Vous échapperez, aux tempêtes

Où notre courage expira.

Lequel croire des deux poètes? Celui qui prédit des nuages plus sombres, ou celui qui annonce un beau ciel? J'ai grand'peur qu'Horace n'ait raison! N'est-ce pas pour nous, en effet, les jeunes d'il y a quinze ans, que Béranger avait dit;

J'en crois votre allégresse:

Oui, bientôt d'un ciel pur

Vos jeux, brillants d'ivresse,

Réfléchiront l'azur!

O noble poëte! notre ivresse et nos yeux ont menti: où est le ciel pur? où est l'azur que tu nous promettais?

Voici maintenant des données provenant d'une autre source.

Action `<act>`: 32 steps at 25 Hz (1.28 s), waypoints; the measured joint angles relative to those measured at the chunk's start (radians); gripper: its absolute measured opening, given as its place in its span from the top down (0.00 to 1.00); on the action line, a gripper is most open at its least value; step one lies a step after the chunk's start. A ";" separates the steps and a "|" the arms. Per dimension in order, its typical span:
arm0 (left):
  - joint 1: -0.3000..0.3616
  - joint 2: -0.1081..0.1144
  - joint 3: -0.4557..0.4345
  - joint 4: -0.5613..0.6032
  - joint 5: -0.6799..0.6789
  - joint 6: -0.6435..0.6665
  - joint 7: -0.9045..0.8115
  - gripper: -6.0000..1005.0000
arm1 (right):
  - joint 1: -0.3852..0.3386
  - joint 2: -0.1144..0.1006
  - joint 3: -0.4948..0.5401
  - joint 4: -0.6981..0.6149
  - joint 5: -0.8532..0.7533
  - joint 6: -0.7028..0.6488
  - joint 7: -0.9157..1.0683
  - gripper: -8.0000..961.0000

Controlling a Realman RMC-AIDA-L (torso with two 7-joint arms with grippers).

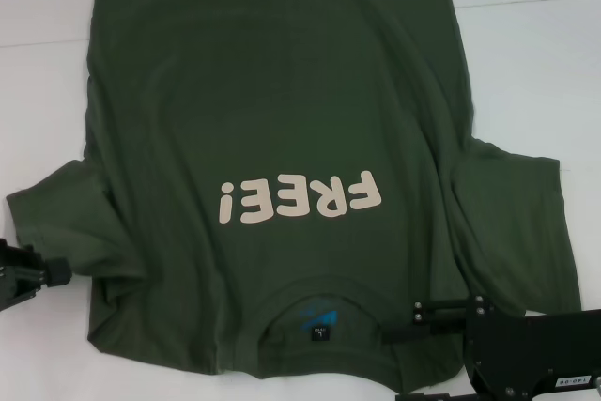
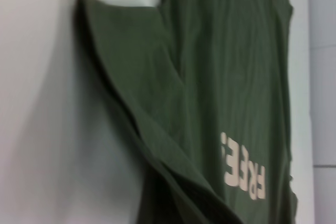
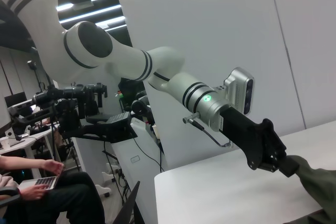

--M. Alexandre Dumas, tout le monde le sait, a donné récemment un assez curieux échantillon de la colère où peut se laisser emporter la rancune d'un poète critiqué et sifflé: pour défendre une mauvaise pièce, il écrivit à M. Jules Janin cette mauvaise lettre qui prouvait tout ce que vous voudrez, excepté la chose importante, à savoir que la comédie de M. Dumas est une bonne comédie; le critique a répliqué au dramaturge par un article plein de traits acérés et piquants. Quel bénéfice, cependant, M. Dumas et M. Jules Janin ont-ils retiré de cette lutte à l'encre de la Petite-Vertu? Beaucoup de bruit et de ridicule pour rien: le public, juge du camp, les a renvoyés dos à dos, scandale compensé.